One of the most surprising findings is that it is just as difficult to build a wind farm in the U.S. as it is to build a coal-fired power plant. In fact, roughly 45% of the challenged projects identified in the study are renewable energy projects.

Often, many of the same groups urging us to think globally about renewable energy are acting locally to stop the very same renewable energy projects that could create jobs and reduce greenhouse gas emissions. NIMBY activism has blocked more renewable projects than coal-fired power plants by organizing local opposition, changing zoning laws, opposing permits, filing lawsuits, and using other long delay mechanisms, effectively bleeding projects dry of their financing.
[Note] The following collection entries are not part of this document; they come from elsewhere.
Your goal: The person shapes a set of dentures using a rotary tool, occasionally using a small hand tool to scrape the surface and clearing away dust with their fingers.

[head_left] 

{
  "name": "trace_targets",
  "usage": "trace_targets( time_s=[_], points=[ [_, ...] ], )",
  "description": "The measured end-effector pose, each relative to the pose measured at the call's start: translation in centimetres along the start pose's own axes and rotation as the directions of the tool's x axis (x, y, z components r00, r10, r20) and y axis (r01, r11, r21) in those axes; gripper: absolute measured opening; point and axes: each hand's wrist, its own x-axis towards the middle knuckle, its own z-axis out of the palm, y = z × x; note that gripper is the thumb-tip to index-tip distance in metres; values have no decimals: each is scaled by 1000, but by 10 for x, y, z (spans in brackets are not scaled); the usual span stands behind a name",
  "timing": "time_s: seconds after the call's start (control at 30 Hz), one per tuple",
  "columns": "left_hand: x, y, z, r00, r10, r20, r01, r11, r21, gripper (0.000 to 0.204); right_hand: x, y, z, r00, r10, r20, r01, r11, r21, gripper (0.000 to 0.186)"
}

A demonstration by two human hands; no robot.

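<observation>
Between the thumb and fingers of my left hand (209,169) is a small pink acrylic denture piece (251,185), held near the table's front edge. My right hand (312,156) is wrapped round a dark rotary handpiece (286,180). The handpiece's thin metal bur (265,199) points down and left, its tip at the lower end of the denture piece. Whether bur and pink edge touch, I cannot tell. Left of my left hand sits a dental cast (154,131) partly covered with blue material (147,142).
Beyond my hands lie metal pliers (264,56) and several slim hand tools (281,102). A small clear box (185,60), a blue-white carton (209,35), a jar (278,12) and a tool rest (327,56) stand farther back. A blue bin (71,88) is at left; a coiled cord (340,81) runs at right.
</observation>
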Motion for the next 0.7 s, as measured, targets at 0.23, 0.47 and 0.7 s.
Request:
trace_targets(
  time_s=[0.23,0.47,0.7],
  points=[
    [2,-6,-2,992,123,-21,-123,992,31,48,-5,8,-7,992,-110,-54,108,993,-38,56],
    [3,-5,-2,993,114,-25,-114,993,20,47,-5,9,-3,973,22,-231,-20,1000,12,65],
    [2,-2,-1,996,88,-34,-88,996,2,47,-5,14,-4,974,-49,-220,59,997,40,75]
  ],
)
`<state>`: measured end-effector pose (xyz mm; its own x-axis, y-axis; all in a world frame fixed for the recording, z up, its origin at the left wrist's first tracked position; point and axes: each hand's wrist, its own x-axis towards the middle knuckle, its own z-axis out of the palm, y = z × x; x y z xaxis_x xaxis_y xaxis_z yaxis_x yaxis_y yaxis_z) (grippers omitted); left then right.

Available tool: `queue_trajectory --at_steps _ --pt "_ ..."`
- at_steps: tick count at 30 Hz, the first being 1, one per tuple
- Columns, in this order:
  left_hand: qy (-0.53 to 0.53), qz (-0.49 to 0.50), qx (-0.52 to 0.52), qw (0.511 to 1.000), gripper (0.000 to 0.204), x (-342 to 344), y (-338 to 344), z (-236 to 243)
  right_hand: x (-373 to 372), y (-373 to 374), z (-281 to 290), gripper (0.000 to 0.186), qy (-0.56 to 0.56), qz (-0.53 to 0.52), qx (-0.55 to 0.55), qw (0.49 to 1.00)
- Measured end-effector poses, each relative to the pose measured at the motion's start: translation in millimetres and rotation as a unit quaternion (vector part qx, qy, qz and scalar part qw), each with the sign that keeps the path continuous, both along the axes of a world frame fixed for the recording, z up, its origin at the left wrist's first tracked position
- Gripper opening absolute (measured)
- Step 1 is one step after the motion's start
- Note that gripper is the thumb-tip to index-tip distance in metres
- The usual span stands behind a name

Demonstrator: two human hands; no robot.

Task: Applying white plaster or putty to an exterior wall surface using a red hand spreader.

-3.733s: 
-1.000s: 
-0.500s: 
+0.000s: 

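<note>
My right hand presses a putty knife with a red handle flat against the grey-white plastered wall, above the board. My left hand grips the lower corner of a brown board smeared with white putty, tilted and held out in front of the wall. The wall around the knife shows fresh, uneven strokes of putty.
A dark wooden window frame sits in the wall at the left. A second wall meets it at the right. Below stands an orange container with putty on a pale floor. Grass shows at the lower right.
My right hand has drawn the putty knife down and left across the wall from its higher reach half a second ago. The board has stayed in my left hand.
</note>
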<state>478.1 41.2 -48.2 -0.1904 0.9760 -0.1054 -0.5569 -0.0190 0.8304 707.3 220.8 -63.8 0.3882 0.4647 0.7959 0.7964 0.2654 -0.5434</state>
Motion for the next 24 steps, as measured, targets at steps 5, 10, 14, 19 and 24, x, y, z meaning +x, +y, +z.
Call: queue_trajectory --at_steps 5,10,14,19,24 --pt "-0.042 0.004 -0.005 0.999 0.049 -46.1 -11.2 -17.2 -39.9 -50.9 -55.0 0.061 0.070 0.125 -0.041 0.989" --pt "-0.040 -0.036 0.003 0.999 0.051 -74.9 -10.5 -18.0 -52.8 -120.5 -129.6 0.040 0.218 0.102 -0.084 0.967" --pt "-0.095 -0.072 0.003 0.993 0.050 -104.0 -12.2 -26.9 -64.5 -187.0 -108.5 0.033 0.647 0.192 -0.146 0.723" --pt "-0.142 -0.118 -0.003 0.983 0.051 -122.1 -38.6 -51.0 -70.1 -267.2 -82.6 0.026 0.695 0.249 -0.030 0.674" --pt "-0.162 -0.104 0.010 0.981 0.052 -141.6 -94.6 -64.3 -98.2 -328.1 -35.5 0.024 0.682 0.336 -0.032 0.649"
Lawmakers and the American public should come to understand that our permitting process is broken. It is denying projects across the country the opportunity to be fairly considered on their merits so that sound projects can be constructed and operated within a reasonable period of time. To be clear, we are not saying that ill-conceived projects should be allowed to move forward. The study includes a sensitivity analysis that examines the jobs and economic data if only some of the 351 projects were approved. However, all projects should be given a fair chance to prove their worth in the market within a reasonable period of time. And if a project is worthy, it should receive a permit. It is harmful to our economy to have needed projects stopped by regulatory inefficiencies or because a few individuals and entities oppose building anything anywhere.

The numbers in the study speak for themselves. Millions of jobs and hundreds of billions of dollars in potential economic value are sitting on the shelf.  This is not good for the nation’s well-being.